Hello Security masters,

my goal is to perform a PEAP authentication against Microsoft AD with the machine credentials of the Windows PC.

The question is, how my authorization policy looks like? From my understanding I have different possibilities to solve this:

1.) Directly referencing to the AD group, where the computer objects are stored:

If "Any" and <AD-NAME>:ExternalGroups equals <DOMAIN>/COMPUTERS then PermitAccess

Drawback: If I have multiple subdomains or if the computer accounts are stored in different OUs or groups, I have to check all of them (multiple rules or compound conditions)

2.) Username checking

If "Any" and Network Access:UserName STARTS_WITH host\ then "PermitAccess"

I'm checking if the username starts with "host\", which is normally an indicator for a machine/computer account

3.) Attribute checking

If "Any" and <AD-NAME>:servicePrincipalName STARTS_WITH host\ then "PermitAccess"

I'm checking the value of the "servicePrincipalName" of the AD. Normally only computers have this attribute and the value is "host\<PC-NAME>

Is one of these three approaches the right way to do it, or am I doing it completely wrong.

Is there a best-practice approach to do this? How did you guys solve this?

Best regards and thank you in advance

Johannes

4 Replies 4

nspasov
Cisco Employee
Cisco Employee

Hello Johannes-

I think your option #1 would do just fine as long as you find a common AD group that all machines are part of. A good example would be "Domain Computers." I think if you have sub-domains things should work fine as well as long as you have the proper trust relationship setup.

Hope this helps

Thank you for rating!

Johannes Luther
Level 4
Level 4

Hi Neno,

thank you for your answer.

There are multiple domains in the forest and the computer / machine accounts are in multiple groups.

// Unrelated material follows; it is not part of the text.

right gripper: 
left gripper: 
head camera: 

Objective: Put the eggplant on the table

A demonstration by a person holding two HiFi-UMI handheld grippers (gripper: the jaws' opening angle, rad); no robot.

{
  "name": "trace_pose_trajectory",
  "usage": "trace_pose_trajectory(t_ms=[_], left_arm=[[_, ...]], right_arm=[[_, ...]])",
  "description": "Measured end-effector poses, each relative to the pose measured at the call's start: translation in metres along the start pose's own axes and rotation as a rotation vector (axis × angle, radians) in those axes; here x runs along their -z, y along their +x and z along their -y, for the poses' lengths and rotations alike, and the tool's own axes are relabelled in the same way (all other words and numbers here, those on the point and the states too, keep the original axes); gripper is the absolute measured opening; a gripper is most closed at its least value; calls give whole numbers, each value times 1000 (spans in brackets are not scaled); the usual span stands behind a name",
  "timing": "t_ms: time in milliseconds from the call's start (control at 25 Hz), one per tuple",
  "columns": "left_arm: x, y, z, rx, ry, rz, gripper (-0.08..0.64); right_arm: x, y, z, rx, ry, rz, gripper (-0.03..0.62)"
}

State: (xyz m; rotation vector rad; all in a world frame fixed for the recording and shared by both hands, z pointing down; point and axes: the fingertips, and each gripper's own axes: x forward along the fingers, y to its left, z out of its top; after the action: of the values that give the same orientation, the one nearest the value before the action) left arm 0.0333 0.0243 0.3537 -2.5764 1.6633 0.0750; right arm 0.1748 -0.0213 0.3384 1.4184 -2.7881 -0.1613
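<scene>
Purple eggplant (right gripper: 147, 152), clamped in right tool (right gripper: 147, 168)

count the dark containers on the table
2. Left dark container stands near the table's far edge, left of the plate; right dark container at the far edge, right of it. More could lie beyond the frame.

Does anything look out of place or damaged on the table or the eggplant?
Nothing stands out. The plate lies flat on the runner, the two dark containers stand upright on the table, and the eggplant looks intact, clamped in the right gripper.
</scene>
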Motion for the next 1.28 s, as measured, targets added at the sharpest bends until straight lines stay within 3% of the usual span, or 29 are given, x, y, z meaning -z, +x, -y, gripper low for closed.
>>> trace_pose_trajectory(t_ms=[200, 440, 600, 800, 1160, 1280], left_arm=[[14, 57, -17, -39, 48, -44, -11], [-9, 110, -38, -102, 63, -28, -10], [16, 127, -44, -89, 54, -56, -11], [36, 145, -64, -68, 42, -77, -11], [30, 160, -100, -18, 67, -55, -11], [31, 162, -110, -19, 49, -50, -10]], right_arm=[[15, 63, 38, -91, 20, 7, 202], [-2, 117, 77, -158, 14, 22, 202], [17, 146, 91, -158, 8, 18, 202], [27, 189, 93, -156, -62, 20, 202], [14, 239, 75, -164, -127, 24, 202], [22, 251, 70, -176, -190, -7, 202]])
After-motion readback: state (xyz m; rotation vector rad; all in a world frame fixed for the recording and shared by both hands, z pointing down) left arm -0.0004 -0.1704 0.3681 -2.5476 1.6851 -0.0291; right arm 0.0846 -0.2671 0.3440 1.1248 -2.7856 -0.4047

So a trust relationship is not enough to reach the goal. In the ISE you have to add all these groups to the ISE search index in the External Identity Sources - AD settings. Plus you'll have to check for all these groups in the authorization policy (either manually or with a compound condition).

Is that right?

Hi Johannes-

Yes, you will need to import all of the groups that you would want ISE to reference. I can see what you mean by having several sub-domains and having to build tons of rules for it. Perhaps you can use less rules but use the "OR" function instead of the "AND."

If that does not work then you will have to use some other common attribute that all workstations share.